===== Dataset records

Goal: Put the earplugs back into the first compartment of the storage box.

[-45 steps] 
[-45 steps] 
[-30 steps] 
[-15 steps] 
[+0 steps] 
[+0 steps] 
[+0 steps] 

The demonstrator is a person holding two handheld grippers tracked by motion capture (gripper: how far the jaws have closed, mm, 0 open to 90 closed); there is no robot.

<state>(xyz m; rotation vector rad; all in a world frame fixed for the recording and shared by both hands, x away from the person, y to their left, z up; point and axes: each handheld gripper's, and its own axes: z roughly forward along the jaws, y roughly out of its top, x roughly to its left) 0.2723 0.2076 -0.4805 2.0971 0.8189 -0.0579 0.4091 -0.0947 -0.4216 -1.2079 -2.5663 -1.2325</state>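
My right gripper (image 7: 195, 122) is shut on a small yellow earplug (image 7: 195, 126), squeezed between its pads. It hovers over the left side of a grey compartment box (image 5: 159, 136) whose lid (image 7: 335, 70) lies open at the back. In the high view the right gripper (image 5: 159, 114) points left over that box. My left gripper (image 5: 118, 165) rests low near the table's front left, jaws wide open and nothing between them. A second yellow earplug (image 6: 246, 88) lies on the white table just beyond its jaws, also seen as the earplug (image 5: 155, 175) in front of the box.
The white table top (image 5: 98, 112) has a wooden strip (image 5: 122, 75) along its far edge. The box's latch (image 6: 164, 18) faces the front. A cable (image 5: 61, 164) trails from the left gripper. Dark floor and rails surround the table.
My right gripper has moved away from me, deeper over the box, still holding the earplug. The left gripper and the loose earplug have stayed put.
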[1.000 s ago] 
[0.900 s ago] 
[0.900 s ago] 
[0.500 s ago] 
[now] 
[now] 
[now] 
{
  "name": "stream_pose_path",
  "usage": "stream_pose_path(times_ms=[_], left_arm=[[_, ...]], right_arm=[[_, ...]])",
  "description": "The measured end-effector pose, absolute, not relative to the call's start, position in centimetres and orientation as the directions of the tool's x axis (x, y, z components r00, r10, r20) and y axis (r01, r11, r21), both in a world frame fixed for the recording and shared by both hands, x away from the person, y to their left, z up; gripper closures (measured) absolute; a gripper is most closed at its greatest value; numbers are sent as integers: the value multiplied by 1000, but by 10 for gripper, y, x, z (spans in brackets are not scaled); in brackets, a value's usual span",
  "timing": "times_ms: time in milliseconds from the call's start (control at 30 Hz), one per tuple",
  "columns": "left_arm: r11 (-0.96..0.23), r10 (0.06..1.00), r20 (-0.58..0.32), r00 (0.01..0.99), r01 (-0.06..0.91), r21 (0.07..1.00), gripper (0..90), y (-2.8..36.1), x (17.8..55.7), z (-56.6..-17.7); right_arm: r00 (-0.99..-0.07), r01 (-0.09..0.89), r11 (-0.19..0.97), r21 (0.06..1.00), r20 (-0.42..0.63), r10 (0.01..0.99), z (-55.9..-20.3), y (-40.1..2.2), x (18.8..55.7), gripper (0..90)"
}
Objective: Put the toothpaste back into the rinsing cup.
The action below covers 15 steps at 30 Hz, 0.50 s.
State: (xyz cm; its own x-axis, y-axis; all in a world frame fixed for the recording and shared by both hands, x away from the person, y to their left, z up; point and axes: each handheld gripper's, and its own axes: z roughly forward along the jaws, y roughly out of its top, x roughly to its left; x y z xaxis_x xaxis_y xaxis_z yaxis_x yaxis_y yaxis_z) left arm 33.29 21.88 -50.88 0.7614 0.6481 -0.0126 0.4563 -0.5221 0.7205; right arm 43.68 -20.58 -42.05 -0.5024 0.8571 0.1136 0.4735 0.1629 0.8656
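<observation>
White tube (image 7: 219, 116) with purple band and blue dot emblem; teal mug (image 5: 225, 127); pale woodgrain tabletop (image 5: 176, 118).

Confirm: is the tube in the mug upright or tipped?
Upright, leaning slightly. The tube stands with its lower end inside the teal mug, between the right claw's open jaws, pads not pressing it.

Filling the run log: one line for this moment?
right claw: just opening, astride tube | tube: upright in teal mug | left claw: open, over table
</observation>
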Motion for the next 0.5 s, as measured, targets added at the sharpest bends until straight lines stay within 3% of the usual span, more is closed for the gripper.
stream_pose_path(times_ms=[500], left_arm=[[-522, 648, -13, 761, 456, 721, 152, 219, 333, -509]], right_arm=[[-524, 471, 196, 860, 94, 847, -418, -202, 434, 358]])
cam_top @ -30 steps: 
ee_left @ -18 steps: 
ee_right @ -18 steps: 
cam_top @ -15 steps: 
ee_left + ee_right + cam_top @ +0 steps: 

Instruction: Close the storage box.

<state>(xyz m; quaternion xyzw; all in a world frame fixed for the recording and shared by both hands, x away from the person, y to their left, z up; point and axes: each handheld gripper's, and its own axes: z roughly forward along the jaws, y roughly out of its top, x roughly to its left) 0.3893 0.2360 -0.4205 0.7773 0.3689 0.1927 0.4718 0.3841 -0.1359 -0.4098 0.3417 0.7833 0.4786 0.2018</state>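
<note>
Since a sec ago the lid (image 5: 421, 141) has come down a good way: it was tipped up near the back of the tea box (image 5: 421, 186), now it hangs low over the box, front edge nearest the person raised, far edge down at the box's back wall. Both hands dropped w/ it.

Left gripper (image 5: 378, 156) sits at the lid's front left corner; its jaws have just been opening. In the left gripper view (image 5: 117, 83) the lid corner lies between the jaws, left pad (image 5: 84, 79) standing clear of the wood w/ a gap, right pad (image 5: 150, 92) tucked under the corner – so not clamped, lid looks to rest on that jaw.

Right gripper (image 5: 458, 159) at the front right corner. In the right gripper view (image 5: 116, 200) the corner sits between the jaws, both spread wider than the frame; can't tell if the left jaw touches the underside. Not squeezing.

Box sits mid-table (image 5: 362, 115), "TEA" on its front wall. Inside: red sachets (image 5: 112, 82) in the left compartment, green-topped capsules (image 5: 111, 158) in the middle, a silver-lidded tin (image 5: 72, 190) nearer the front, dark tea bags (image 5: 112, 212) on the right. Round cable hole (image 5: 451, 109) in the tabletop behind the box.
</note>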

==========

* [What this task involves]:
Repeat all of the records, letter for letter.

* [Answer to this problem]:
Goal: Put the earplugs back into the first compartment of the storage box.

[-45 steps] 
[-45 steps] 
[-30 steps] 
[-15 steps] 
[+0 steps] 
[+0 steps] 
[+0 steps] 

The demonstrator is a person holding two handheld grippers tracked by motion capture (gripper: how far the jaws have closed, mm, 0 open to 90 closed); there is no robot.

<state>(xyz m; rotation vector rad; all in a world frame fixed for the recording and shared by both hands, x away from the person, y to their left, z up; point and axes: each handheld gripper's, and its own axes: z roughly forward along the jaws, y roughly out of its top, x roughly to its left) 0.2723 0.2076 -0.4805 2.0971 0.8189 -0.0579 0.4091 -0.0947 -0.4216 -1.2079 -2.5663 -1.2325</state>
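My right gripper (image 7: 195, 122) is shut on a small yellow earplug (image 7: 195, 126), squeezed between its pads. It hovers over the left side of a grey compartment box (image 5: 159, 136) whose lid (image 7: 335, 70) lies open at the back. In the high view the right gripper (image 5: 159, 114) points left over that box. My left gripper (image 5: 118, 165) rests low near the table's front left, jaws wide open and nothing between them. A second yellow earplug (image 6: 246, 88) lies on the white table just beyond its jaws, also seen as the earplug (image 5: 155, 175) in front of the box.
The white table top (image 5: 98, 112) has a wooden strip (image 5: 122, 75) along its far edge. The box's latch (image 6: 164, 18) faces the front. A cable (image 5: 61, 164) trails from the left gripper. Dark floor and rails surround the table.
My right gripper has moved away from me, deeper over the box, still holding the earplug. The left gripper and the loose earplug have stayed put.
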[1.000 s ago] 
[0.900 s ago] 
[0.900 s ago] 
[0.500 s ago] 
[now] 
[now] 
[now] 
{
  "name": "stream_pose_path",
  "usage": "stream_pose_path(times_ms=[_], left_arm=[[_, ...]], right_arm=[[_, ...]])",
  "description": "The measured end-effector pose, absolute, not relative to the call's start, position in centimetres and orientation as the directions of the tool's x axis (x, y, z components r00, r10, r20) and y axis (r01, r11, r21), both in a world frame fixed for the recording and shared by both hands, x away from the person, y to their left, z up; gripper closures (measured) absolute; a gripper is most closed at its greatest value; numbers are sent as integers: the value multiplied by 1000, but by 10 for gripper, y, x, z (spans in brackets are not scaled); in brackets, a value's usual span",
  "timing": "times_ms: time in milliseconds from the call's start (control at 30 Hz), one per tuple",
  "columns": "left_arm: r11 (-0.96..0.23), r10 (0.06..1.00), r20 (-0.58..0.32), r00 (0.01..0.99), r01 (-0.06..0.91), r21 (0.07..1.00), gripper (0..90), y (-2.8..36.1), x (17.8..55.7), z (-56.6..-17.7); right_arm: r00 (-0.99..-0.07), r01 (-0.09..0.89), r11 (-0.19..0.97), r21 (0.06..1.00), r20 (-0.42..0.63), r10 (0.01..0.99), z (-55.9..-20.3), y (-40.1..2.2), x (18.8..55.7), gripper (0..90)"
}
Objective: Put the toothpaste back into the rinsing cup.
The action below covers 15 steps at 30 Hz, 0.50 s.
State: (xyz cm; its own x-axis, y-axis; all in a world frame fixed for the recording and shared by both hands, x away from the person, y to their left, z up; point and axes: each handheld gripper's, and its own axes: z roughly forward along the jaws, y roughly out of its top, x roughly to its left; x y z xaxis_x xaxis_y xaxis_z yaxis_x yaxis_y yaxis_z) left arm 33.29 21.88 -50.88 0.7614 0.6481 -0.0126 0.4563 -0.5221 0.7205; right arm 43.68 -20.58 -42.05 -0.5024 0.8571 0.1136 0.4735 0.1629 0.8656
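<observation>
White tube (image 7: 219, 116) with purple band and blue dot emblem; teal mug (image 5: 225, 127); pale woodgrain tabletop (image 5: 176, 118).

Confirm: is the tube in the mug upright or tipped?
Upright, leaning slightly. The tube stands with its lower end inside the teal mug, between the right claw's open jaws, pads not pressing it.

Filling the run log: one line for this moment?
right claw: just opening, astride tube | tube: upright in teal mug | left claw: open, over table
</observation>
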Motion for the next 0.5 s, as measured, targets added at the sharpest bends until straight lines stay within 3% of the usual span, more is closed for the gripper.
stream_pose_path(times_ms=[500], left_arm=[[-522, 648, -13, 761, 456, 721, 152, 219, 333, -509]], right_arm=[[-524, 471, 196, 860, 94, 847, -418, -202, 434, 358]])
cam_top @ -30 steps: 
ee_left @ -18 steps: 
ee_right @ -18 steps: 
cam_top @ -15 steps: 
ee_left + ee_right + cam_top @ +0 steps: 

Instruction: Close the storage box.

<state>(xyz m; quaternion xyzw; all in a world frame fixed for the recording and shared by both hands, x away from the person, y to their left, z up; point and axes: each handheld gripper's, and its own axes: z roughly forward along the jaws, y roughly out of its top, x roughly to its left) 0.3893 0.2360 -0.4205 0.7773 0.3689 0.1927 0.4718 0.3841 -0.1359 -0.4098 0.3417 0.7833 0.4786 0.2018</state>
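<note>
Since a sec ago the lid (image 5: 421, 141) has come down a good way: it was tipped up near the back of the tea box (image 5: 421, 186), now it hangs low over the box, front edge nearest the person raised, far edge down at the box's back wall. Both hands dropped w/ it.

Left gripper (image 5: 378, 156) sits at the lid's front left corner; its jaws have just been opening. In the left gripper view (image 5: 117, 83) the lid corner lies between the jaws, left pad (image 5: 84, 79) standing clear of the wood w/ a gap, right pad (image 5: 150, 92) tucked under the corner – so not clamped, lid looks to rest on that jaw.

Right gripper (image 5: 458, 159) at the front right corner. In the right gripper view (image 5: 116, 200) the corner sits between the jaws, both spread wider than the frame; can't tell if the left jaw touches the underside. Not squeezing.

Box sits mid-table (image 5: 362, 115), "TEA" on its front wall. Inside: red sachets (image 5: 112, 82) in the left compartment, green-topped capsules (image 5: 111, 158) in the middle, a silver-lidded tin (image 5: 72, 190) nearer the front, dark tea bags (image 5: 112, 212) on the right. Round cable hole (image 5: 451, 109) in the tabletop behind the box.
</note>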

The exercise is finished and nothing remains.